Timetable and implementation of MiCA regulations

From June 30, 2024, significant regulatory changes in the European Union, known as the Markets in Cryptocurrency Regulation (MiCA), will specifically target the emerging stablecoin market, marking a milestone in the regulation of crypto assets not only in Europe but potentially globally.

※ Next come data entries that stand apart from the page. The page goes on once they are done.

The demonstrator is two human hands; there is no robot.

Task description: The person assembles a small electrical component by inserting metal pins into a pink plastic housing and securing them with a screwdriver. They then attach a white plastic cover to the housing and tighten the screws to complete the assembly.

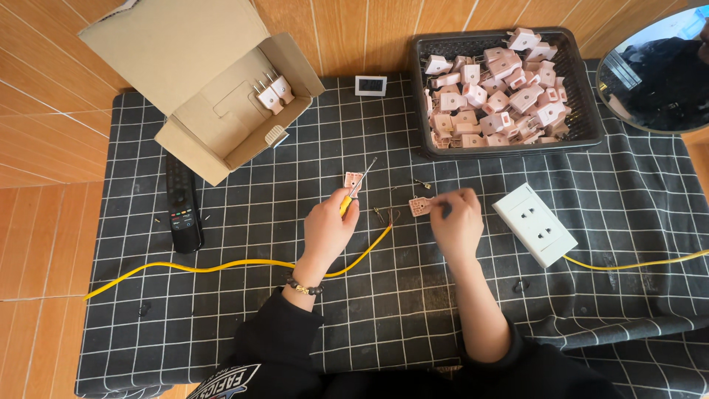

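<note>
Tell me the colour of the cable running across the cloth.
Yellow: the cable shows plainly in the head view.

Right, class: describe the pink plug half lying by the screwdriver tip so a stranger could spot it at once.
Start at the black basket heaped with pink plugs, then drop to the checked cloth left of it. The plug half lies alone beside the screwdriver in the left hand, open and flat, unlike the whole plugs.

The cloth on the table is soft, black and matt. The box is plain brown cardboard. The pink plugs look like smooth plastic, in a black plastic basket. The yellow cable looks smooth and rubbery.
</note>
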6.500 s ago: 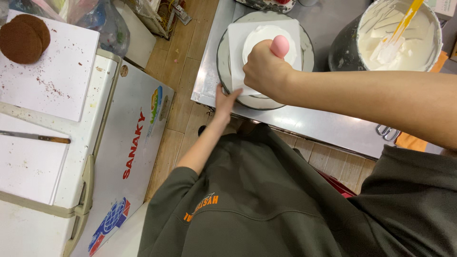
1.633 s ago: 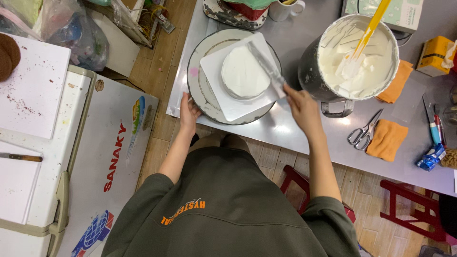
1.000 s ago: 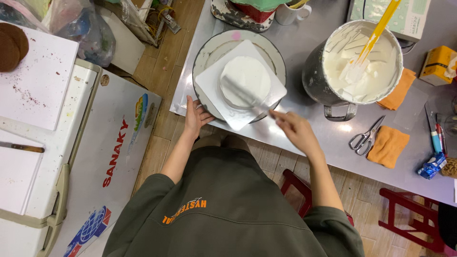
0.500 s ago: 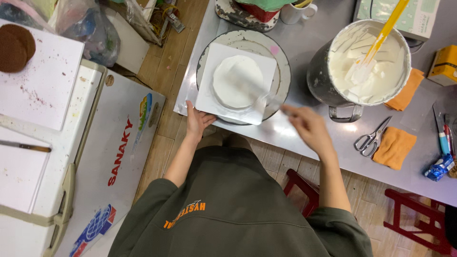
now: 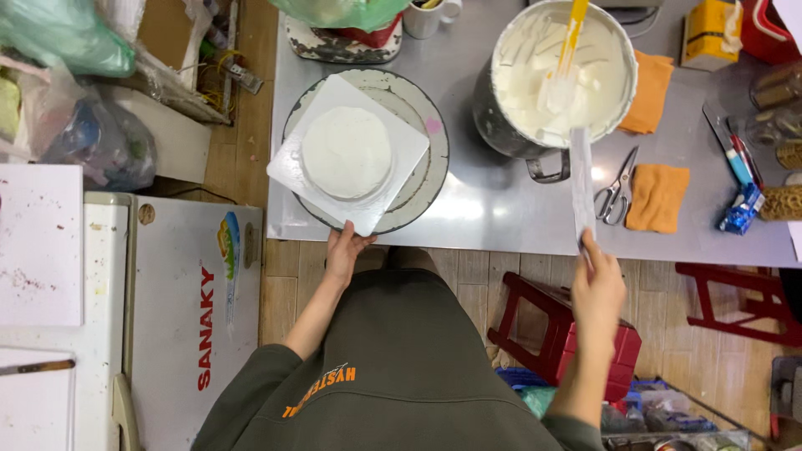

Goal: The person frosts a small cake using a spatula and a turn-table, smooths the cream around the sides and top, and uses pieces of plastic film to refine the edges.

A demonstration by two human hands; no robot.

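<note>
Two hands were at work: the left hand (image 5: 345, 253) gripped the turntable (image 5: 430, 163) rim at six o'clock, the right hand (image 5: 598, 286) pinched a long spatula (image 5: 581, 179) pointing to twelve o'clock toward the cream pot (image 5: 561, 73). The frosted cake (image 5: 347, 153) sat on a square board (image 5: 288, 167) atop the turntable. Cream might have dripped onto the counter (image 5: 484, 209), or the board slid if spun hard.

So much white around the grey steel table (image 5: 501, 209): white frosted cake (image 5: 347, 152) on a white square board (image 5: 348, 154), white cream in the dark metal pot (image 5: 555, 79) with a yellow-handled spatula (image 5: 565, 50). Right of the pot, two plain orange cloths (image 5: 657, 196). Near the table's edge, a red stool (image 5: 555, 338). Person's top is olive green with orange lettering.
</note>
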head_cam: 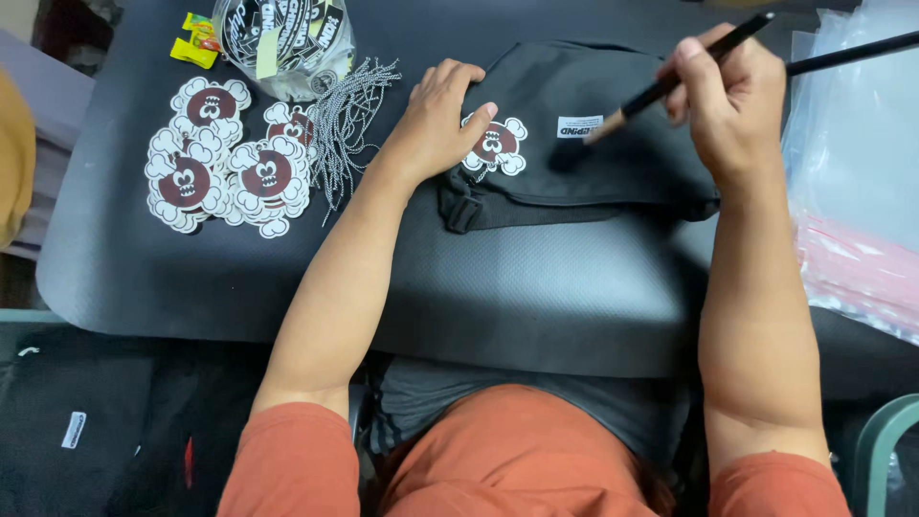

Under this new regime, any entity involved in the public offering or trading of asset-backed tokens (ART) or electronic money tokens (EMT) will be required to obtain a MiCA license, and the regulation will apply immediately, without a transition period.

MiCA marks a significant evolution in regulatory approaches in the EU, moving from a framework focused primarily on anti-money laundering and counter-terrorism financing to a more comprehensive structure. This framework includes prudential and conduct requirements for both crypto asset issuers and crypto asset service providers (CASPs). The regulation aims to streamline the fragmented regulatory landscape, enhance legal certainty, consumer and investor protection and the overall integrity and stability of the European financial system, and promote innovation.

While detailed regulations for stablecoins are due to be introduced by the end of this month, broader regulatory rules for CASPs will come into force six months later, on December 30, 2024. In preparation, the European Banking Authority (EBA) and the European Markets and Markets Authority The European Securities and Exchange Commission (ESMA) has consulted extensively, developing regulatory technical standards (RTS), implementing technical standards (ITS) and guidance. These efforts are intended to help companies understand and meet the regulatory expectations set forth in MiCA.